* _Problem details_
In the listing below, repeat exactly every line from the first through the line containing "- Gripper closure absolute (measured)", with nothing else.

* _Given material_

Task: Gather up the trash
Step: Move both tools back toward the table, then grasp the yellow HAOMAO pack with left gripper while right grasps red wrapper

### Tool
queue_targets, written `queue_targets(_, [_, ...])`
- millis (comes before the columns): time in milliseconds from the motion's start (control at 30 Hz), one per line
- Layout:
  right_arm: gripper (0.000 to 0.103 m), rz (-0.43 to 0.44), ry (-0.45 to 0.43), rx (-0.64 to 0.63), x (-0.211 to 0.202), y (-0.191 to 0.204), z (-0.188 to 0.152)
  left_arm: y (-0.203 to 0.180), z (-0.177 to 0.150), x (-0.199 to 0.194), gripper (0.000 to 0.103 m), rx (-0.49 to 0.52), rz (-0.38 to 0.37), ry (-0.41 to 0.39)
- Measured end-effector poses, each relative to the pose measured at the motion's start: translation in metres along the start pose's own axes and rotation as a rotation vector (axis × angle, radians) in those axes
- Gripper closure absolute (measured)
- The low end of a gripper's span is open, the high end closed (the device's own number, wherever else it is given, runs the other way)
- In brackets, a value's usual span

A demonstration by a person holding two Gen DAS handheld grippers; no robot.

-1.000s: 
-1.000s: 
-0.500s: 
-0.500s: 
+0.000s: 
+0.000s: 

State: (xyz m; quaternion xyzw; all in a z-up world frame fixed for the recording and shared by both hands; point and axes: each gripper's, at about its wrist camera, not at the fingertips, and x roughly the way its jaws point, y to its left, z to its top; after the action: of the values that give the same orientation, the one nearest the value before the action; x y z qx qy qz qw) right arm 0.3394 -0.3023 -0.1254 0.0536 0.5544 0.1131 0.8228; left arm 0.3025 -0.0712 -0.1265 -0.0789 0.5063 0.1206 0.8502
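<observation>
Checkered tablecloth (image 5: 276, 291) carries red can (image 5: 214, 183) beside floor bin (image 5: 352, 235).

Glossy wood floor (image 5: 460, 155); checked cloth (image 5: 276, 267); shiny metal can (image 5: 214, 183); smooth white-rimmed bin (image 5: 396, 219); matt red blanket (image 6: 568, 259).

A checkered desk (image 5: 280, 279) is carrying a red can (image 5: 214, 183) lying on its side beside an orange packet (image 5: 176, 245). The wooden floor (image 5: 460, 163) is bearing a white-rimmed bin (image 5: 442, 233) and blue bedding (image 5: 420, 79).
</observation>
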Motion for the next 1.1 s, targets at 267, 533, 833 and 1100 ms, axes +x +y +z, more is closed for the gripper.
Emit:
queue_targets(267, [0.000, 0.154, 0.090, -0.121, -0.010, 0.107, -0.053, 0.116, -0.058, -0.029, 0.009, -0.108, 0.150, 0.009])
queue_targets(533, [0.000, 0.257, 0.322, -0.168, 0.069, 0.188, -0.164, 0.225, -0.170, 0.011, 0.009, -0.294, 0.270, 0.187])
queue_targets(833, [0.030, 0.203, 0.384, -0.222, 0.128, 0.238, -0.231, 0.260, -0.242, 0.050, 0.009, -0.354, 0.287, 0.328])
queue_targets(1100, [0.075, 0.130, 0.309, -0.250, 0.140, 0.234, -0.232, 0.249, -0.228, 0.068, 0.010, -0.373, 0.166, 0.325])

* _Exercise output_
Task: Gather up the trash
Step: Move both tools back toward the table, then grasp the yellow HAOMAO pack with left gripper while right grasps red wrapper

### Tool
queue_targets, written `queue_targets(_, [_, ...])`
- millis (comes before the columns): time in milliseconds from the motion's start (control at 30 Hz), one per line
- Layout:
  right_arm: gripper (0.000 to 0.103 m), rz (-0.43 to 0.44), ry (-0.45 to 0.43), rx (-0.64 to 0.63), x (-0.211 to 0.202), y (-0.191 to 0.204), z (-0.188 to 0.152)
  left_arm: y (-0.203 to 0.180), z (-0.177 to 0.150), x (-0.199 to 0.194), gripper (0.000 to 0.103 m), rx (-0.49 to 0.52), rz (-0.38 to 0.37), ry (-0.41 to 0.39)
- Measured end-effector poses, each relative to the pose measured at the motion's start: translation in metres along the start pose's own axes and rotation as a rotation vector (axis × angle, radians) in those axes
- Gripper closure absolute (measured)

This output is now complete.